Конец Дороги (Глуховский) - страница 15

Ванька просто хлопал глазами, из сказанного он не понял и половины. Желто-коричневый бумажный лист, по которому Серафим Антонович водил пальцем, для него вообще ничего не означал.

— Города — это как Хабар? — ухватился он за знакомую тему.

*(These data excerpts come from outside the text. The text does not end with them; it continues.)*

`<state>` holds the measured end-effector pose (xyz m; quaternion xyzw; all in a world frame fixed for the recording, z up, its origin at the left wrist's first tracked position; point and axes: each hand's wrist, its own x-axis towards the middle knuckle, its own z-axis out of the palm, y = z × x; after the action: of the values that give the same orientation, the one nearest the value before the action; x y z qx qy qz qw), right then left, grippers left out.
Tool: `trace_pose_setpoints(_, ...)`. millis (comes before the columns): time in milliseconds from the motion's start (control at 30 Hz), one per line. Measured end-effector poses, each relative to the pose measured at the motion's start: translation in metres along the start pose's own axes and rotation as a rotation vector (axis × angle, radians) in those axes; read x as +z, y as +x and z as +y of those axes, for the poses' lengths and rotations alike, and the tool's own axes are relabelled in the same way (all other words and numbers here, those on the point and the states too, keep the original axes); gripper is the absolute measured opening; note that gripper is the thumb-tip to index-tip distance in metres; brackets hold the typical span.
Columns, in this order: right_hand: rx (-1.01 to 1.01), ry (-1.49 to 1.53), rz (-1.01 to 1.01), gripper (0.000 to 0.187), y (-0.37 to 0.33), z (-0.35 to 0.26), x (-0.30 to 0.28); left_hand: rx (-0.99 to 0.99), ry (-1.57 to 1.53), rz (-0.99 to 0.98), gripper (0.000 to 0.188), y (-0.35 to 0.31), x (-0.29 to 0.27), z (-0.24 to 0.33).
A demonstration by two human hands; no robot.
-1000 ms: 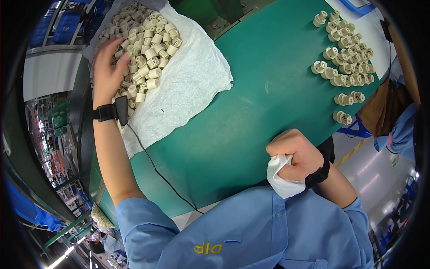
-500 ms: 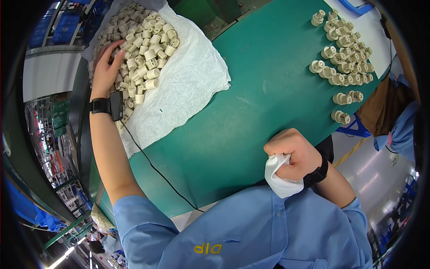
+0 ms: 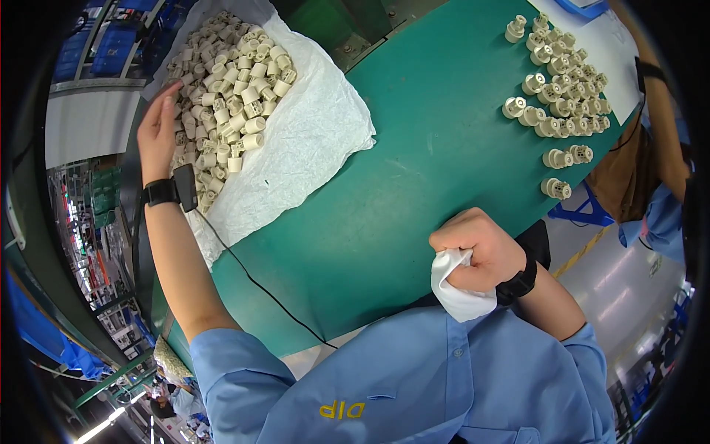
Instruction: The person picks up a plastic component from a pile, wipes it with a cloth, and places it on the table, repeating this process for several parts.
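Note:
My left hand (image 3: 157,139) is at the left edge of a heap of small cream-coloured cylindrical plastic parts (image 3: 235,92). Its fingers are stretched out and no part shows in them. Under the heap spreads a crumpled white plastic sheet (image 3: 307,140). Close in front of my body, my right hand (image 3: 484,248) is closed in a fist round a white cloth (image 3: 462,292), which hangs out below the fingers. At the far right of the green table (image 3: 399,192) stand several more cream parts (image 3: 549,127) in loose rows.
A black cable (image 3: 262,288) runs from the device at my left wrist across the table. Beyond the right edge are a blue stool (image 3: 584,211) and another person's arm (image 3: 662,129). A white sheet of paper (image 3: 610,55) lies by the rows, near a blue tray (image 3: 584,7).
My left hand has drawn back from the heap toward its left edge, fingers still stretched. The right hand keeps hold of the cloth. The whole view has shifted slightly.

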<state>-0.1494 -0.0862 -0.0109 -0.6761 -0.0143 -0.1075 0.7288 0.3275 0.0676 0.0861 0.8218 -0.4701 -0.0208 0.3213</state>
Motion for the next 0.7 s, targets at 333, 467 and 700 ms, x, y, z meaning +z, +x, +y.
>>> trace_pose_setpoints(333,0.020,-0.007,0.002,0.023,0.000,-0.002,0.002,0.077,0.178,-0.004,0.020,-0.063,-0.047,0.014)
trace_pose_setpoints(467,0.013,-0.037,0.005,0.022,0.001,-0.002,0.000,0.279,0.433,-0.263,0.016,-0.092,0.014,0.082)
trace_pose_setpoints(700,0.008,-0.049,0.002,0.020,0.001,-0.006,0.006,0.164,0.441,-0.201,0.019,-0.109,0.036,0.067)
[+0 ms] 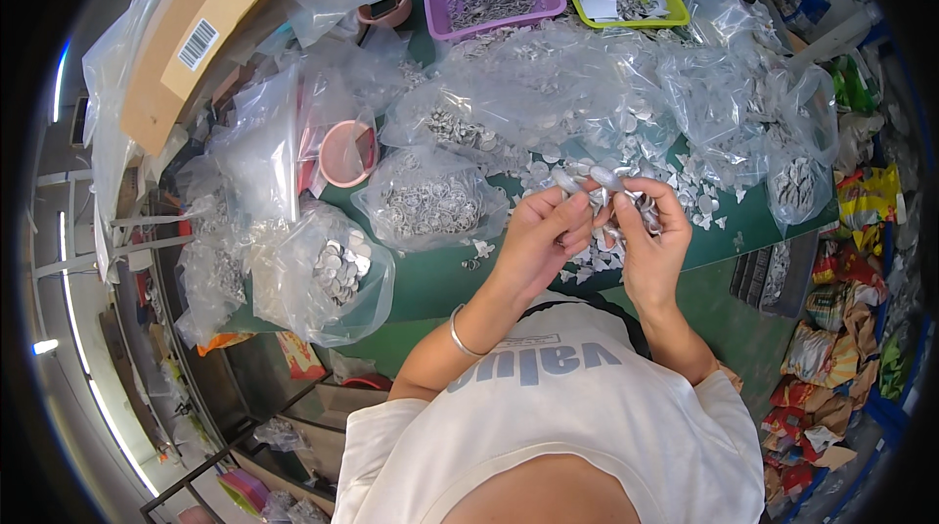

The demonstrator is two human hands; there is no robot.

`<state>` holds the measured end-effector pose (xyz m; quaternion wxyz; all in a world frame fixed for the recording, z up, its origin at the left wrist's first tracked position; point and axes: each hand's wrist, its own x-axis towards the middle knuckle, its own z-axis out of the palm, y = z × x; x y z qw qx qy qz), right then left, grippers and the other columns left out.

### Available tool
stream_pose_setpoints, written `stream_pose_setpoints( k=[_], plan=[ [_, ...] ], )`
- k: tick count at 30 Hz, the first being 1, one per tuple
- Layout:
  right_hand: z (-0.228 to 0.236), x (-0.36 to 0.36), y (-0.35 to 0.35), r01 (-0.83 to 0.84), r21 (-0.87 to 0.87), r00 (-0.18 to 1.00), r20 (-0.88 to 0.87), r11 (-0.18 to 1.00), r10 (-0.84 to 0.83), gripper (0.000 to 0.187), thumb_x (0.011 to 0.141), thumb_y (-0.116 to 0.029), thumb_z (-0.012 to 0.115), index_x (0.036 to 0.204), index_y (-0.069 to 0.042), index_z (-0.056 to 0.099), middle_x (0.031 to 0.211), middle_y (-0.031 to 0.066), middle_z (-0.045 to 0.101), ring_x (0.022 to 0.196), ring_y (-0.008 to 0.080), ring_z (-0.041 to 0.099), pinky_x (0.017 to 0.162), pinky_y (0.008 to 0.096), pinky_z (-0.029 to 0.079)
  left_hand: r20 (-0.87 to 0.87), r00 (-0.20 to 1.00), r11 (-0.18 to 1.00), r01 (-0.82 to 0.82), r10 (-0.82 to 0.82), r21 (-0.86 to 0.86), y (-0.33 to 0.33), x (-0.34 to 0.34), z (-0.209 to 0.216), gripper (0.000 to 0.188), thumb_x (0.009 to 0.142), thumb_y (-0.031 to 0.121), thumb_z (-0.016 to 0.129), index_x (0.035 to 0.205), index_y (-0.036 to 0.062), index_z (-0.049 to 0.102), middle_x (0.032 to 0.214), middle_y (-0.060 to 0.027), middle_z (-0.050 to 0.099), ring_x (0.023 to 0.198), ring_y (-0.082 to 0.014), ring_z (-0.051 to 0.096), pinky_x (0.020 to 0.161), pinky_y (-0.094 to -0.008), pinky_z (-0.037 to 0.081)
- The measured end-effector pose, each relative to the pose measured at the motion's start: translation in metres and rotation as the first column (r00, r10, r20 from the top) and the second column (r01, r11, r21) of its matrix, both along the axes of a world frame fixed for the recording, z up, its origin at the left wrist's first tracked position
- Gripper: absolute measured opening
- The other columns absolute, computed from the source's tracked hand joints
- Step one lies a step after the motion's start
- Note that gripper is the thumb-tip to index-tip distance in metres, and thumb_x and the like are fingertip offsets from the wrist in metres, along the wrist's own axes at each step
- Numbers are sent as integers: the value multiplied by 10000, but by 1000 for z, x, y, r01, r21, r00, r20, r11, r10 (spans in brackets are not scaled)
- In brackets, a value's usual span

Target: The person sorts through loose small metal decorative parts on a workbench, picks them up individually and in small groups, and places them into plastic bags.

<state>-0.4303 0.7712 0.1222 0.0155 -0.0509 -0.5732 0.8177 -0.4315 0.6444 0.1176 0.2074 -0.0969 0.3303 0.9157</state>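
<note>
My left hand (536, 240) and my right hand (653, 248) are raised close together over the near edge of the green table. Thumb and fingers of both are pinched on small silver metal pieces. A shiny oval metal piece (604, 177) shows at my right fingertips, and another rounded silver piece (563, 180) at my left ones. More silver pieces show between and under the fingers; their exact kind is too small to tell. Around and beyond my hands lies a loose heap of flat silver metal pieces (699, 193).
Clear bags of metal pieces (425, 201) cover much of the table. A purple basket (442, 20) and a yellow-green basket (675, 10) stand at the back. A pink cup (342, 167) and a bag of round discs (342, 270) are at left. Colourful packets (822, 353) fill the right side.
</note>
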Motion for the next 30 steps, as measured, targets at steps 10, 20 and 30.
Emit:
stream_pose_setpoints(
  k=[10, 20, 30],
  plan=[
    [-12, -1, 2, -32, 17, 999, 33, 999, 31, 118, 831, -28, 556, 944, -6, 536, 781, 36, 570, 645, 60, 544, 455, 180, 410, -38, 999, 981, -4, -4, -196, 2, 2, -8, 147, 870, 133, 511, 892, -7, 551, 651, 8, 455, 512, -41, 332, 452, -188, 279],
    [-84, -17, 0, -37, -369, 893, 405, 929, 196, 69, 845, -56, 539, 906, -52, 508, 769, 54, 575, 616, 125, 544, 444, 254, 385, -193, 916, 341, -66, -353, -938, -4, -24, -57, 185, 829, 137, 541, 755, -27, 582, 566, -40, 514, 464, -59, 407, 433, -233, 328],
    [-86, -71, 15, -152, -59, 928, 335, 987, 162, 105, 801, -8, 576, 893, -24, 528, 725, 89, 574, 569, 135, 572, 425, 247, 394, -520, 721, -350, -684, -458, -640, -19, -62, 17, 324, 663, 121, 688, 955, 40, 573, 740, -114, 512, 659, -245, 549, 526, -339, 439]
  ],
)
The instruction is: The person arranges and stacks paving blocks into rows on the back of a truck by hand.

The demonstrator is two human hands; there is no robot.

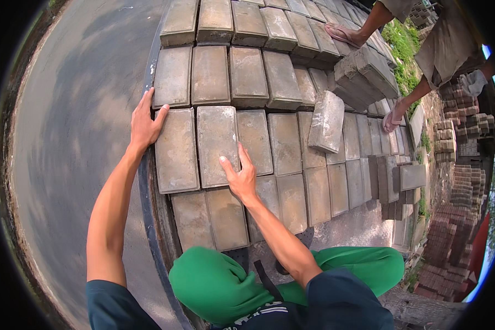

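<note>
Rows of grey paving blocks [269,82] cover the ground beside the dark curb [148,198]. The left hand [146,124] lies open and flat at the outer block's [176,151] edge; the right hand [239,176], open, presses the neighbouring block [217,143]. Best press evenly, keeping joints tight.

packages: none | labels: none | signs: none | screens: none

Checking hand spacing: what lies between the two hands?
In the head view, one grey paving block lies between the left hand and the right hand.
</note>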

— Как Хабаровск, да… Или как Владивосток… Как Питер. Как Москва, — Серафим Антонович перечислял негромко, но в голосе его звучала такая горечь, каждое новое название — видимо, других городов — звучало, как ещё один удар колокола, звонящего на похоронах. Похоронах того мира, который для него был родным.

— Давай-ка мы с тобой ещё по одной накатим. По последней. За тех, кого с нами больше нет. За все сто сорок миллионов, — он опрокинул фляжку, сделал большой глоток, зажмурился и умолк.

Ванька тоже молчал, не зная, что сказать. Сквозь оторванный люк в крыше была виден кусочек неба. Поднимался ветер, грузные облака неслись всё быстрее и быстрее, на короткие мгновения приоткрывая Луну. В проржавевших щелях тихонько завывало, на пол автобуса падали лёгкие мимолётные капли. Пока моросило несильно, опасности не было, но Ванька всё равно залез на остов сиденья, высунул в люк свой зонт и раскрыл его. Так надёжнее. Неизвестно ещё, можно ли будет завтра продолжать путь. Да и куда идти?

— Ты куда идёшь? — спросил он у старика.

— В Москву… По делам.

— А что это? Тоже город, как Хабар?

— Не дай Бог, чтобы Москва — как Хабаровск… Я видел его издалека. Город-призрак. По нему бактериологическим оружием работали. Инфраструктуру берегли, суки. До сих пор за десять километров до города карантинная зона начинается. Через костюмы химзащиты проедает, так постарались… Я там неделю провёл, всё своим глазам поверить не мог: единственный нетронутый войной город, прямо как раньше. На холм забирался, как раз на одиннадцатом километре от крайнего микрорайона, и смотрел, смотрел часами. Давно не видал городов, соскучился. От Владивостока вот совсем ничего не осталось, волной за три минуты смыло начисто.

Снаружи раздался тихий скрежет: кто-то скрёб металлическую обшивку автобуса. Серафим Антонович поднялся, посмотрел за запылённое окно и открыл дверь. Его волкодав сначала встал на ступеньки передними лапами, просунул внутрь свою огромную серую башку, принюхался и недовольно зарычал, но потом всё же запрыгнул внутрь, и, лизнув ладонь хозяина, примостился у его ног. Сначала он исподлобья, снизу вверх недоверчиво глядел на Ваньку, потом глаза его стали закрываться, и он задремал. Вслед за ним провалился в сон и сам Ванька. Старик тихо покачал головой, глядя на спящего мальчишку, пригладил своего пса и задул лампу.